私も諜報メイドとしての能力を生かして王国各領地の状況を把握しシルバー伯爵家を盛り立てるお手伝いをしている。
「しかしお嬢様、今更ですがなんで婚約破棄されると入学当初からわかっていたんですか?」
「ユリ、呼び方」
「すみませんリリィ様」
どうしても名前で呼ぶことができない。夜ならばいくらでも呼べるのだが人目がある可能性がある場所で不用意にお嬢様を呼び捨てにするのはいまだに抵抗がある。

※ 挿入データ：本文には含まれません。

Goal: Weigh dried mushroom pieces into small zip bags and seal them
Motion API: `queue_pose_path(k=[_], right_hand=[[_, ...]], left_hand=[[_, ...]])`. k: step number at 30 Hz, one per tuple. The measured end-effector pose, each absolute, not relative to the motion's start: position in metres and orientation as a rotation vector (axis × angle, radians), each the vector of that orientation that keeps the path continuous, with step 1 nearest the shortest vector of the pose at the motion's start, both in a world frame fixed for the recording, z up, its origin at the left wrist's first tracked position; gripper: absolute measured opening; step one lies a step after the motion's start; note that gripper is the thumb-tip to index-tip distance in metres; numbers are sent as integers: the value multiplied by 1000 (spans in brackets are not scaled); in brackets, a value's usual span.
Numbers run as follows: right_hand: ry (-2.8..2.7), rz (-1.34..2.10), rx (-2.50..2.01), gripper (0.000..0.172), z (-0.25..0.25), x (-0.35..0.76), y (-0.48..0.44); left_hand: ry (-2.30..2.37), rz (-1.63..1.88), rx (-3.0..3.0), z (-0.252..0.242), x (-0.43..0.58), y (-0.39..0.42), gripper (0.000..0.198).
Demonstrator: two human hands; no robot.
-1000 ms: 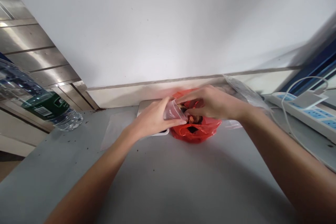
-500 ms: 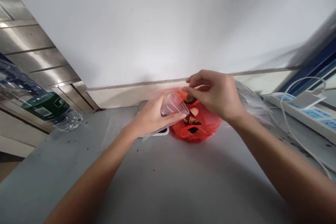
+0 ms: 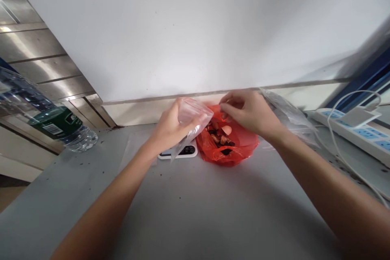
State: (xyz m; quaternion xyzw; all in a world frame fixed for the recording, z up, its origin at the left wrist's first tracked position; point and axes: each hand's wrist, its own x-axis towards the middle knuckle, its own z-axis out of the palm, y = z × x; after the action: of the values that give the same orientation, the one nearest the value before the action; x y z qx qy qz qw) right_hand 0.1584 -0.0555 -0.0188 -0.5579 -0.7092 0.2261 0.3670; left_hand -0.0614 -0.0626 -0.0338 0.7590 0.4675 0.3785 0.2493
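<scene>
My left hand point(image 3: 170, 128) is closed round a small clear plastic bag point(image 3: 191, 120) and holds it up just left of a red plastic bag point(image 3: 236, 144). The red bag lies open on the grey table point(image 3: 195, 211) by the wall, with brown and pale pieces point(image 3: 219, 134) inside. My right hand point(image 3: 248, 111) hovers over the red bag's far rim with its fingertips pinched together; what they hold, if anything, is too small to make out. Below my left hand a small white scale with a dark display point(image 3: 179, 151) shows in part.
A clear water bottle with a green label point(image 3: 45, 120) lies at the left edge. A crumpled clear bag point(image 3: 286, 113) sits behind my right wrist. A white and blue power strip point(image 3: 359, 130) with a plugged white cable lies at the right. Dark crumbs dot the table.
My left hand has lifted the clear bag up and slightly left, uncovering the scale. My right hand has moved down toward the red bag's far rim.
</scene>
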Motion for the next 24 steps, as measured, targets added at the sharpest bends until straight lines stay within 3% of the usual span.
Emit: queue_pose_path(k=[3,7,9,11,14,15,17,21,24], right_hand=[[-2212,586,-1625,10,-27,164,-48],[-2589,713,-1642,47,-42,160,-47],[-2619,686,-1663,57,-47,155,-49],[-2623,642,-1676,49,-50,151,-50],[-2618,643,-1652,13,-52,149,-51],[-2601,663,-1640,8,-52,149,-50],[-2567,707,-1613,15,-53,152,-47],[-2547,728,-1563,10,-50,163,-39],[-2509,783,-1514,22,-42,176,-33]], left_hand=[[1272,1239,1957,-36,-66,-54,52],[1175,1421,1690,-37,-69,-45,56],[1145,1423,1629,-36,-71,-44,58],[1157,1398,1669,-35,-73,-44,59],[1225,1293,1843,-34,-75,-48,58],[1250,1231,1904,-35,-75,-49,57],[1283,1109,2003,-35,-73,-53,55],[1207,909,2132,-34,-66,-61,49],[1193,777,2227,-32,-62,-65,47]])
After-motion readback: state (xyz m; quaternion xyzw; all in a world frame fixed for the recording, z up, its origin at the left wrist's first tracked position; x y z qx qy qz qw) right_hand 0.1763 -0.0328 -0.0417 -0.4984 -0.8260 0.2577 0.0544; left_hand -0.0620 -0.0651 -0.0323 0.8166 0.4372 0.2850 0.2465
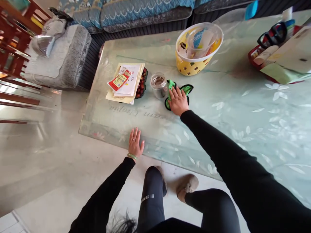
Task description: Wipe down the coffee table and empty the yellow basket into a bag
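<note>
My right hand [178,100] lies flat, fingers spread, on a bright green cloth with a black edge [179,97], pressing it against the glass tabletop [243,106]. A glass jar with a metal-looking inside [158,85] stands just left of the cloth, close to my fingers but apart from them. My left hand [135,143] rests palm down at the table's near edge, touching nothing else. It wears a ring and a green bangle. Further left lies a stack of papers and leaflets [125,84], overlapping a dark tray of red fruit [142,83].
A yellow perforated basket [194,66] holding packets stands at the far side of the table. A red tray [255,56] with glasses, papers and boxes sits at the far right. A grey sofa lies behind, wooden chairs stand left, and my legs show below the table edge.
</note>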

「まぁいいわ、でも言っていなかったかしら?私にも前世の記憶があるの」
「へ?」
「ユリが明かしてくれた時に言ったわよ?」
私は昔を思い出す。
お嬢様に告白したときに私に前世の記憶があることは打ち明けてある。
しかしお嬢様にも前世の記憶が?聞いた覚えがない。
「まぁいいわ。私にも前世の記憶があってね、この世界って多分私がプレイしたことがある乙女ゲームなのよ」
「は、はぁ」
「で、私はそのゲームの悪役令嬢ってわけ。でもかわいいユリがいるのに断罪されて伯爵家もおとりつぶしなんて嫌だから学園入る前に人脈を広げて断罪を回避しようと動いてたのよ」
「そう、だったんですか…」
「ま、最終目標はユリと一緒になることだけど」
私はすっとんきょうな声を上げてしまう。顔が熱くなっているのが自分でもわかる。
お嬢様不意打ちが過ぎます!!
「ユリが前世の記憶とともに告白してくれた後、私が答えを渋ったから泣きつかれたのを装って寝たふりでもしてるのかと思って私も伝えたのに本当に寝てたのね」
「え、あの時ですか…」
お嬢様に前世の記憶と自分の気持ちを告白したときは好きという気持ちに対しての答えは保留されてしまったものの、前世の記憶があることを気持ち悪がるでもなくお嬢様が受け入れてくれたことがうれしくて泣き疲れて寝てしまっていた。
今思っても諜報メイドとしてあるまじき行為である…
「そ、もしかしたらユリとは前世でも付き合っていたのかもね」
「きっとそうですよ。運命が私たちを再び結び付けてくれたんです」
「ふふっそうね」
お嬢様が笑ってくださる。
お嬢様の笑顔は私がずっと守っていくといつも心に誓う。
愛しい人と一緒に生きていける喜びをかみしめながら私はお嬢様とお茶を飲むのだった。